Названия этих переулков совершенно ничего ему не говорили, а единственные указатели, которые ему встречались, упорно направляли его к «Ferrovia» или «Piazzale Roma». Толку от них было никакого – имелся в виду вокзал, находившийся на другом конце города.

Он решил положиться на слух, но это не помогло. Крики, смех и пение доносились со всех сторон. То и дело в конце улочки кто-то пробегал, трещали фейерверки.

Очередной перекресток, очередное calle. Грохочущее из какого-то магнитофона техно. На грани видимости в клубах тумана стояла женщина в кринолине и белой маске, закрывавшей глаза и одну щеку; вокруг головы маска превращалась в большой полумесяц, раскрашенный красными и черными треугольниками.

Вацек позвал ее по-английски, но незнакомка повернулась, взмахнув кружевами, и скрылась в туманных испарениях. Остались лишь переулки между бурыми стенами, закрытые витрины магазинов и мокрая брусчатка под ногами. И еще эхо смеха и криков, мечущееся по каменно-водному лабиринту.

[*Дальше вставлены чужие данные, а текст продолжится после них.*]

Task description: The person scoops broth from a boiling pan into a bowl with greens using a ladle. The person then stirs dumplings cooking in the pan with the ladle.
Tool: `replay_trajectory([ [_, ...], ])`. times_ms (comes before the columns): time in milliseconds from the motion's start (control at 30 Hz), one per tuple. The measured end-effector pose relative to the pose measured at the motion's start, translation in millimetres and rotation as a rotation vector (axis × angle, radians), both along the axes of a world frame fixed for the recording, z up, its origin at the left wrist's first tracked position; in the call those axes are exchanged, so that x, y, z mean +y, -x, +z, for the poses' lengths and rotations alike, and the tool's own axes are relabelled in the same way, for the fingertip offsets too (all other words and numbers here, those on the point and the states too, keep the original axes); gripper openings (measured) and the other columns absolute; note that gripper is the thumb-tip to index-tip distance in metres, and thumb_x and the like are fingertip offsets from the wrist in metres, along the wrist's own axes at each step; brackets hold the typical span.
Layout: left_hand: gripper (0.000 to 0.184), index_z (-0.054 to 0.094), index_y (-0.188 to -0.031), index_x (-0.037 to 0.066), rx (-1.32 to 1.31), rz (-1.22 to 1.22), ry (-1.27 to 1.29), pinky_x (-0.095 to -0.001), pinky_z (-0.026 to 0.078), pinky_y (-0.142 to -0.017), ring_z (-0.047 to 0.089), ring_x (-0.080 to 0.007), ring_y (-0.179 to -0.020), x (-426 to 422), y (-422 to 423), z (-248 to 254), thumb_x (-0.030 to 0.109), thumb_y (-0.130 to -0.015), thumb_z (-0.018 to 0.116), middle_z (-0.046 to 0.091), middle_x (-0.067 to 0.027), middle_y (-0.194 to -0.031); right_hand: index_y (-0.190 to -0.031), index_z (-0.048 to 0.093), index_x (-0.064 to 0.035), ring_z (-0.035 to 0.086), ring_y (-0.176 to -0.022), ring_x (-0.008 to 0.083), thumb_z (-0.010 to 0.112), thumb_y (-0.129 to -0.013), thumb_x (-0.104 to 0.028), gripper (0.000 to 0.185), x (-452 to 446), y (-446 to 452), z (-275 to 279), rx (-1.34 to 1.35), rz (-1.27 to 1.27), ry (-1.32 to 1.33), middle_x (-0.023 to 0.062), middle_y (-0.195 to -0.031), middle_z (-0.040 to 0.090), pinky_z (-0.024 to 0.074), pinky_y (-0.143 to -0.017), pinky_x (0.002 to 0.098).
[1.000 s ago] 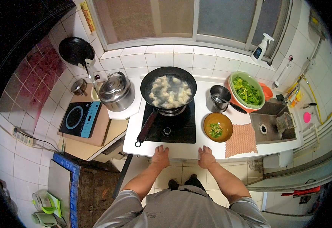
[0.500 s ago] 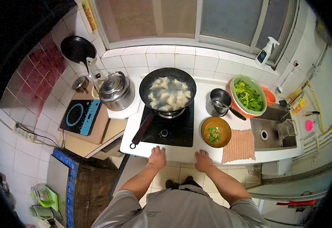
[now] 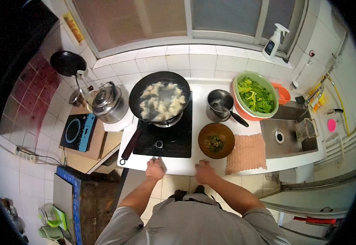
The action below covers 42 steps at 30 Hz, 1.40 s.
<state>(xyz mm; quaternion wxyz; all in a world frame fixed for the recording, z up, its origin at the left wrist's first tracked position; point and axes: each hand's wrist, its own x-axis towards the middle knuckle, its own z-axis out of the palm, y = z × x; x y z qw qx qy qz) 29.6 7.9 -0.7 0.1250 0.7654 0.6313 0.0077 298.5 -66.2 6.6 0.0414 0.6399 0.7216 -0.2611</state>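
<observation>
At the front edge of the white counter rests my left hand [image 3: 155, 169], below the black stove [image 3: 165, 143], with nothing in it and its fingers slightly apart. My right hand [image 3: 204, 171] touches the same edge below the brown bowl [image 3: 216, 140], its fingers bent and mostly foreshortened; no object shows in it. Pale dumplings lie in cloudy liquid in the black wok [image 3: 135, 94] on the stove, the wok's dark handle pointing front left. Chopped greens sit in the brown bowl. A metal pot [image 3: 220, 105] with a black-handled ladle stands behind it.
A green basin [image 3: 238, 96] of leafy greens stands at the back right, beside the sink [image 3: 292, 143]. A pink cloth [image 3: 247, 153] lies right of the bowl. Further left are a steel kettle [image 3: 109, 104] and an induction cooker [image 3: 78, 132]. A spray bottle [image 3: 271, 43] stands on the sill.
The view has shifted, so the counter and its objects appear further left. Both hands stay at the counter edge; the right hand's fingers look more bent than before.
</observation>
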Motion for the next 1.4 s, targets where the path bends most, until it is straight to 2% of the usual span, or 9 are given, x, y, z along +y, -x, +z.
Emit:
replay_trajectory([
  [100,0.036,0.059,-0.115,0.007,-0.144,0.057,-0.028,-0.0404,0.046,-0.09,0.053,-0.0344,-0.11,-4.6,-11.8,19.8,0.019,-0.081,0.059,0.056,-0.0192,-0.115,-0.124,0.053,-0.0015,0.044,-0.121,0.0406,0.059,-0.083,-0.025,0.047,5.9,-0.6,20.8,0.056,0.005,-0.013,0.0234,-0.126,0.049,0.0421,-0.098,0.0477],
  [233,0.015,0.061,-0.082,0.003,-0.545,-0.008,0.055,-0.0432,0.05,-0.07,0.062,-0.0366,-0.078,16.3,-47.7,50.9,0.017,-0.083,0.061,0.062,-0.0182,-0.079,-0.118,0.058,-0.002,0.057,-0.105,0.0367,0.056,-0.086,-0.023,0.038,31.8,-3.4,54.7,0.179,-0.032,-0.104,0.0216,-0.113,0.059,0.0473,-0.09,0.0444],
  [533,0.02,0.06,-0.088,0.0,-0.718,-0.383,0.001,-0.0428,0.05,-0.072,0.063,-0.0374,-0.083,86.6,-142.1,166.5,0.02,-0.087,0.058,0.065,-0.0203,-0.087,-0.089,0.064,-0.0046,0.061,-0.083,0.0386,0.056,-0.082,-0.014,0.014,114.2,-80.4,189.9,0.037,-0.326,-0.544,0.021,-0.087,0.064,0.0495,-0.074,0.0478],
  [600,0.021,0.061,-0.093,0.0,-0.779,-0.357,0.072,-0.039,0.05,-0.072,0.064,-0.0319,-0.08,101.6,-183.3,161.3,0.02,-0.087,0.056,0.066,-0.018,-0.087,-0.09,0.065,-0.0039,0.061,-0.087,0.0387,0.057,-0.081,-0.013,0.014,126.8,-112.6,188.0,-0.071,-0.315,-0.677,0.022,-0.09,0.064,0.0502,-0.075,0.0473],
  [700,0.016,0.062,-0.083,0.003,-1.2,-0.192,0.656,-0.0344,0.052,-0.071,0.064,-0.0264,-0.08,119.0,-256.5,130.8,0.018,-0.08,0.065,0.063,-0.0122,-0.08,-0.095,0.065,-0.0047,0.065,-0.088,0.0344,0.053,-0.083,-0.012,0.019,127.3,-137.9,184.5,-0.426,-0.313,-0.504,0.0182,-0.099,0.065,0.0509,-0.084,0.0413],
  [833,0.019,0.06,-0.083,0.002,-1.079,-0.762,0.071,-0.0351,0.048,-0.058,0.058,-0.0203,-0.064,152.9,-342.3,35.4,0.019,-0.078,0.066,0.059,-0.0062,-0.072,-0.104,0.062,-0.0019,0.064,-0.096,0.0359,0.049,-0.087,-0.012,0.024,135.8,-152.5,182.0,-0.443,-0.33,-0.205,0.0234,-0.111,0.062,0.051,-0.084,0.0435],
  [1000,0.024,0.058,-0.082,-0.002,-1.598,0.401,1.036,-0.0388,0.04,-0.052,0.048,-0.0224,-0.058,111.2,-363.5,121.4,0.018,-0.092,0.052,0.054,-0.0084,-0.071,-0.106,0.06,0.0005,0.064,-0.098,0.0365,0.046,-0.09,-0.013,0.025,139.3,-160.8,184.1,-0.335,-0.4,-0.122,0.0248,-0.112,0.061,0.0516,-0.082,0.0466],
  [1267,0.016,0.062,-0.092,0.0,-1.623,0.109,0.83,-0.0324,0.046,-0.062,0.057,-0.0178,-0.067,77.9,-375.1,125.3,0.014,-0.091,0.054,0.062,-0.0069,-0.08,-0.144,0.033,-0.0149,0.062,-0.093,0.0419,0.045,-0.088,-0.009,0.057,75.8,-161.7,223.5,-0.209,-0.428,-0.397,0.0265,-0.115,0.058,0.0509,-0.079,0.0501],
  [1400,0.017,0.062,-0.094,0.001,-1.557,0.018,0.894,-0.0312,0.045,-0.06,0.057,-0.0157,-0.068,56.5,-359.6,125.0,0.017,-0.092,0.055,0.061,-0.0068,-0.077,-0.145,0.032,-0.0183,0.062,-0.09,0.0428,0.052,-0.084,-0.008,0.066,55.6,-160.9,189.3,-0.014,-0.544,-0.337,0.0266,-0.11,0.06,0.0491,-0.079,0.0495],
])
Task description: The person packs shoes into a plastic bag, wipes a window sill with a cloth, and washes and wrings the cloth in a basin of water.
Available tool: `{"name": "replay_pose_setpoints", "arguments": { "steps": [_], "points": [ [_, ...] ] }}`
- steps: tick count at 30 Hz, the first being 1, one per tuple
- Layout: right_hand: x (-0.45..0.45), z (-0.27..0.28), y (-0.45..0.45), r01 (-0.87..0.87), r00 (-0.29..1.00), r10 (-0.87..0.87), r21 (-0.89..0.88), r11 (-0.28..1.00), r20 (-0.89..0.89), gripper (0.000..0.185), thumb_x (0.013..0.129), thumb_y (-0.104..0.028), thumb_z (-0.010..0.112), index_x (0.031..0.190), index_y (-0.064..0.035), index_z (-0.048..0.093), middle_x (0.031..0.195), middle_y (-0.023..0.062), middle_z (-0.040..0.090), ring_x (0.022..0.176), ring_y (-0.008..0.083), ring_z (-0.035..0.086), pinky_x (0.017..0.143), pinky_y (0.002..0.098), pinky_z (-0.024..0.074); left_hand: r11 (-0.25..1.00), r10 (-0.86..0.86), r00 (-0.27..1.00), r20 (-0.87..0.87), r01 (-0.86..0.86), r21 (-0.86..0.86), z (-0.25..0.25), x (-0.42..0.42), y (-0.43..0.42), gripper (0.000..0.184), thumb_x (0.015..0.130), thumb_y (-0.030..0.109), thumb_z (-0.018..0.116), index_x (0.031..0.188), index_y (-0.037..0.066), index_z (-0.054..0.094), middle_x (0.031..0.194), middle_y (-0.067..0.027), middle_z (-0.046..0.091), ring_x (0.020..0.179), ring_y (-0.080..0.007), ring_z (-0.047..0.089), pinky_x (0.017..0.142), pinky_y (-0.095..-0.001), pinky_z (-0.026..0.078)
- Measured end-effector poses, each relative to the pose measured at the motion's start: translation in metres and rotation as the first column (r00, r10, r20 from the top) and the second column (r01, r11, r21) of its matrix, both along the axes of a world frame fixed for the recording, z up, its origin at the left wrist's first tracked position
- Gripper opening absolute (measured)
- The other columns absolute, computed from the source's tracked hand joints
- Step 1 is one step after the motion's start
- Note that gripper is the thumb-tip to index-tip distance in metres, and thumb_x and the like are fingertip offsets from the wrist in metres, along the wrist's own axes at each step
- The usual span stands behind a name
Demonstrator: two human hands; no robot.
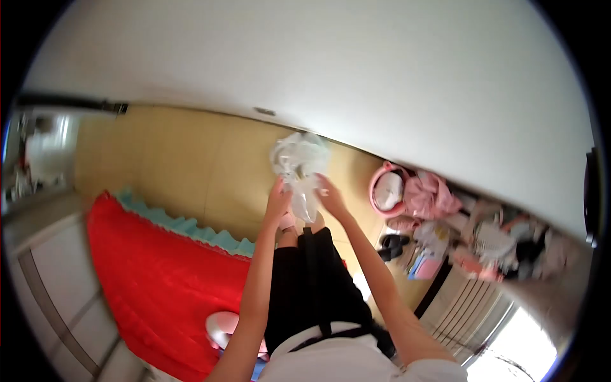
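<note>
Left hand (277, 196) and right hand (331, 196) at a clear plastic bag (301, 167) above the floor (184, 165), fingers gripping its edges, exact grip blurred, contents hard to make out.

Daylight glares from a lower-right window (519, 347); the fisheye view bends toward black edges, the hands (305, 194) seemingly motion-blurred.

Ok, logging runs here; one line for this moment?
left hand: at plastic bag; right hand: at bag; grip: blurred; red cloth: at left
</note>
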State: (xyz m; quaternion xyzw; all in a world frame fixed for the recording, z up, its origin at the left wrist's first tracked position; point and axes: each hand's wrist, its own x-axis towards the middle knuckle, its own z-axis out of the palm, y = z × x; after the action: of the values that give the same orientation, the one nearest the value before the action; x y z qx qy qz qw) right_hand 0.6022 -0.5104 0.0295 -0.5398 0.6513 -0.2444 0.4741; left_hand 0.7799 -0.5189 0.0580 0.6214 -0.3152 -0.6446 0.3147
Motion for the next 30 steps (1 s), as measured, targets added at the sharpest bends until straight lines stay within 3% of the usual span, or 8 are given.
{"name": "replay_pose_setpoints", "arguments": {
  "steps": [1,4,8,16,20,25,26,30],
  "points": [
    [0.012,0.005,0.006,-0.060,0.997,0.059,0.023,0.998,0.040,0.055,0.080,-0.007,0.055,0.131,-0.0148,0.038,0.119,0.0135,0.053,0.104,0.0273,0.053,0.088,0.0363,0.0433,0.990,-0.136,0.977,0.166,0.138,0.002,0.002,-0.002,0.004,0.056,0.079,0.013,0.056,0.129,-0.002,0.036,0.130,-0.0169,0.041,0.121,-0.0243,0.040,0.099,-0.0320,0.033],
    [0.034,0.047,0.035,-0.146,0.987,0.150,-0.059,0.988,0.066,0.066,0.078,-0.009,0.057,0.137,-0.0139,0.027,0.120,0.0208,0.047,0.108,0.0322,0.049,0.090,0.0399,0.0413,0.956,-0.102,0.814,0.571,0.238,-0.168,-0.020,-0.006,0.033,0.047,0.071,0.008,0.056,0.117,-0.001,0.049,0.112,-0.0223,0.053,0.104,-0.0362,0.050,0.092,-0.0409,0.038],
    [0.029,0.088,0.098,0.139,0.989,-0.143,-0.122,0.983,-0.028,0.047,0.078,-0.017,0.056,0.121,-0.0076,0.040,0.109,0.0192,0.054,0.094,0.0347,0.055,0.081,0.0402,0.0448,0.803,-0.342,0.543,0.767,0.592,-0.062,0.015,-0.020,0.075,0.043,0.075,0.027,0.058,0.114,0.007,0.053,0.122,-0.0207,0.044,0.115,-0.0370,0.039,0.098,-0.0451,0.030],
    [-0.054,0.114,0.248,0.359,0.931,-0.359,-0.021,0.933,-0.069,0.037,0.076,-0.017,0.056,0.109,-0.0022,0.050,0.098,0.0181,0.057,0.091,0.0325,0.057,0.078,0.0368,0.0459,0.351,-0.721,0.224,0.656,0.934,0.067,0.071,-0.100,0.177,0.050,0.073,0.028,0.061,0.120,0.013,0.049,0.132,-0.0205,0.033,0.123,-0.0379,0.030,0.100,-0.0491,0.025],
    [-0.103,0.130,0.333,0.639,0.766,-0.641,-0.042,0.768,-0.050,0.039,0.076,-0.015,0.059,0.112,-0.0015,0.050,0.096,0.0167,0.058,0.089,0.0298,0.058,0.077,0.0362,0.0461,-0.031,-0.761,-0.059,0.646,0.998,0.054,0.078,-0.171,0.212,0.049,0.070,0.027,0.063,0.117,0.013,0.052,0.128,-0.0171,0.038,0.121,-0.0360,0.031,0.099,-0.0492,0.025],
    [-0.174,0.137,0.446,0.876,0.483,-0.870,-0.034,0.482,0.097,0.035,0.080,-0.015,0.058,0.111,-0.0011,0.050,0.090,0.0132,0.061,0.083,0.0230,0.060,0.072,0.0309,0.0477,-0.472,-0.638,-0.325,0.699,0.881,-0.021,0.099,-0.311,0.285,0.033,0.071,0.026,0.063,0.102,0.016,0.060,0.119,-0.0100,0.046,0.117,-0.0316,0.034,0.098,-0.0485,0.023],
    [-0.189,0.139,0.468,0.915,0.404,-0.908,-0.039,0.402,0.111,0.034,0.081,-0.015,0.058,0.111,-0.0011,0.050,0.090,0.0126,0.061,0.083,0.0216,0.060,0.072,0.0300,0.0480,-0.520,-0.566,-0.305,0.766,0.853,-0.045,0.111,-0.338,0.309,0.029,0.072,0.026,0.062,0.098,0.014,0.062,0.112,-0.0110,0.052,0.113,-0.0326,0.041,0.095,-0.0433,0.033],
    [-0.250,0.152,0.538,0.982,0.185,-0.960,-0.006,0.188,0.208,0.029,0.083,-0.014,0.056,0.109,-0.0016,0.051,0.094,0.0127,0.060,0.084,0.0193,0.060,0.073,0.0302,0.0494,-0.701,-0.610,-0.421,0.671,0.681,-0.211,0.123,-0.445,0.390,0.028,0.075,0.024,0.059,0.098,0.009,0.062,0.106,-0.0173,0.055,0.104,-0.0346,0.048,0.090,-0.0429,0.038]
  ]
}}
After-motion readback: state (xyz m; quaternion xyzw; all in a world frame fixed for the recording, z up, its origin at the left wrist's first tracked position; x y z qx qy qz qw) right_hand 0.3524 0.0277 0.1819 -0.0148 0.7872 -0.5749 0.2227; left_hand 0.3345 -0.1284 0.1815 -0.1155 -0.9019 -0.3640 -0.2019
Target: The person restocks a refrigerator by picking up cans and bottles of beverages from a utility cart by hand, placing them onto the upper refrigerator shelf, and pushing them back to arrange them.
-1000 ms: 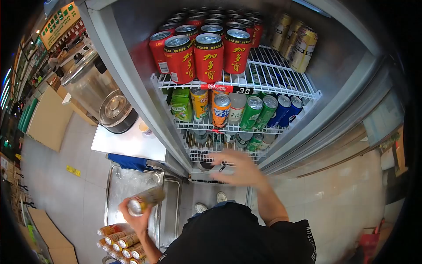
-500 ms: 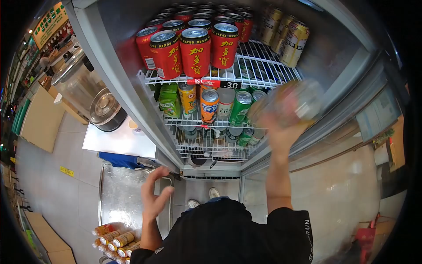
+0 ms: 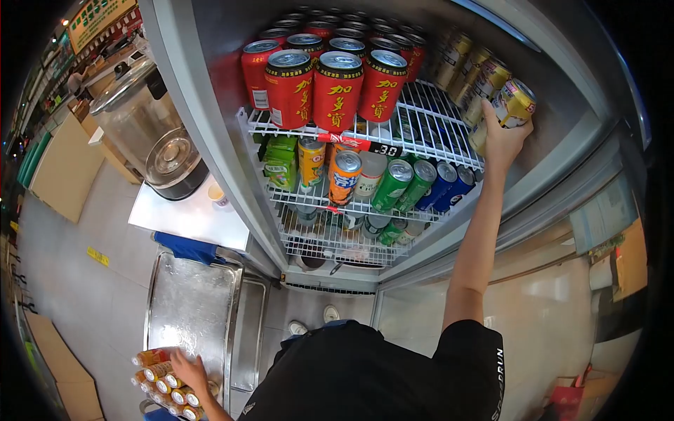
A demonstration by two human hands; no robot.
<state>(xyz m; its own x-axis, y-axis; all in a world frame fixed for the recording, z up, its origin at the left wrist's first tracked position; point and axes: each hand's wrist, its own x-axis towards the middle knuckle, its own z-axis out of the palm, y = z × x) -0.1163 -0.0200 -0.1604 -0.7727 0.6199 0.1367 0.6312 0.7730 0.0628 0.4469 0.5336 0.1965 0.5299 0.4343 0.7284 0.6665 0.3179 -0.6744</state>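
Note:
My right hand [image 3: 504, 144] is wrapped round a gold drink can [image 3: 514, 104] at the right end of the fridge's top shelf [image 3: 435, 130]. The can leans at the front of a row of similar gold cans [image 3: 486, 77]; its lower part is partly covered by my fingers. Down at the left, my left hand [image 3: 191, 373] reaches over a stack of orange and gold drinks [image 3: 160, 372] lying on their sides on a metal cart [image 3: 189, 302]. Its fingers are stretched out against the stack and grip nothing that I can see.
Red cans [image 3: 338, 91] fill the top shelf's left side. Lower down stand a green carton [image 3: 281, 165], an orange can [image 3: 345, 179], green cans [image 3: 393, 186] and blue cans [image 3: 437, 186]. A clear dispenser [image 3: 133, 119] stands on a white counter [image 3: 175, 217] left of the fridge's frame.
My right hand has moved up and right to the top shelf with the drink, blurred before. My left hand has dropped from mid-air to the stack on the cart. The view has shifted slightly.

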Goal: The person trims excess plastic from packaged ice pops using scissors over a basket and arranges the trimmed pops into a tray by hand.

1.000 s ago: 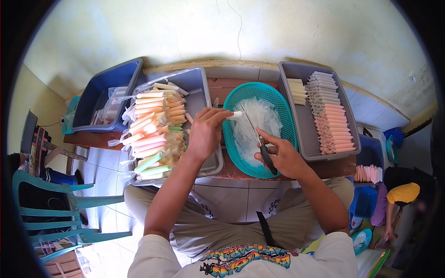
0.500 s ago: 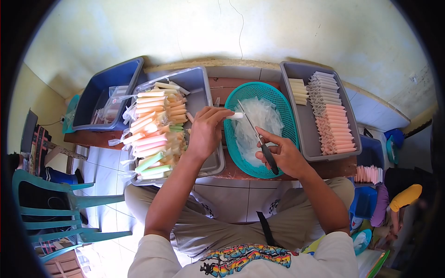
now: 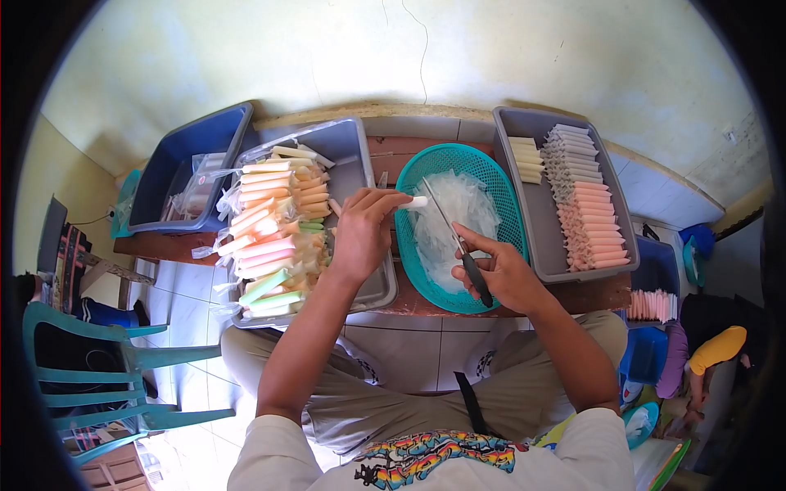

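Note:
My left hand [image 3: 366,229] pinches a small white tube [image 3: 416,202] over the left side of a teal basket [image 3: 514,214]. Clear plastic scraps [image 3: 454,225] lie in that basket. Scissors [image 3: 473,274] with black handles are gripped in my right hand [image 3: 494,268], their blades pointing up and left, close to the tube's end. Left of the basket, a gray tray [image 3: 350,147] holds a pile of orange, pink, green and cream filled plastic tubes [image 3: 266,225]. The gray tray on the right [image 3: 524,123] contains neat rows of trimmed cream, white and pink tubes [image 3: 596,219].
A blue bin [image 3: 184,164] with plastic packs is at the far left, above a teal chair [image 3: 90,376]. At the right are a blue bin with pink tubes [image 3: 651,306] and another person [image 3: 714,352] bending. All the trays rest on a brown table [image 3: 401,304].
Both hands stay almost in place, still holding the tube and the scissors. The other person at the right has shifted slightly.

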Demonstrator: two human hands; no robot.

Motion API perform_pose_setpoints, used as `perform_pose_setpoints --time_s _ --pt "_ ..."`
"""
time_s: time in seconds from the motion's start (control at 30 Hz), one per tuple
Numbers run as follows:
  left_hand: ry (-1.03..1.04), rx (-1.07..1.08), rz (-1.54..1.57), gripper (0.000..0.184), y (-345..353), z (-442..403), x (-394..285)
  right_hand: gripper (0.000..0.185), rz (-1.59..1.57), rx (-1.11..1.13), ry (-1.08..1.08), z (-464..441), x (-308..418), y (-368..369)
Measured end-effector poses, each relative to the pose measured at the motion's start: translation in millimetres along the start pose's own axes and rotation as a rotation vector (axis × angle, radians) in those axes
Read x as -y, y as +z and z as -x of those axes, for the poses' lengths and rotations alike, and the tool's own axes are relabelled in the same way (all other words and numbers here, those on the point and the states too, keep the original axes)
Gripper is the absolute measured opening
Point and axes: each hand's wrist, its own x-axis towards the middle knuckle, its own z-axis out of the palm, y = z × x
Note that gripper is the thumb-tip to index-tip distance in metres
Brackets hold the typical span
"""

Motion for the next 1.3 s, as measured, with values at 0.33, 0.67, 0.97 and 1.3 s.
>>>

Вацек был вне себя от злости. Он не относился к числу тех, кто легко теряется, а принадлежал к числу тех, кто всегда побеждает. У него были серебристый БМВ, руководящий пост и молодая жена, и он умел зарабатывать. Он не мог заблудиться в этой низкопробной гребаной Венеции, будто какой-то неудачник, ведь никого не презирал так, как людей, у которых что-то не получается.

Он оказался на неправильной формы площади, достаточно большой для Венеции. Здесь играл старомодный оркестр, бил барабан, развлекалась довольно многочисленная толпа – все в исторических костюмах: женщины в кружевных кринолинах, мужчины в белых париках с локонами, черных бархатных плащах и треугольных шляпах. И, естественно, всё те же проклятые жуткие маски. Вацек решительно шагнул в толпу, намереваясь спросить у кого-нибудь дорогу. Танцующие толкали его, кто-то в белой маске с похожим на клюв цапли носом вручил ему бутылку сладкого красного вина. Он выпил.

Спиной к нему стояла девушка, ее перевязанные бархатной лентой волосы черной рекой падали на плечи. Он надеялся, что она хотя бы немного знает английский. Ну почему эти чертовы макаронники не учат языки?!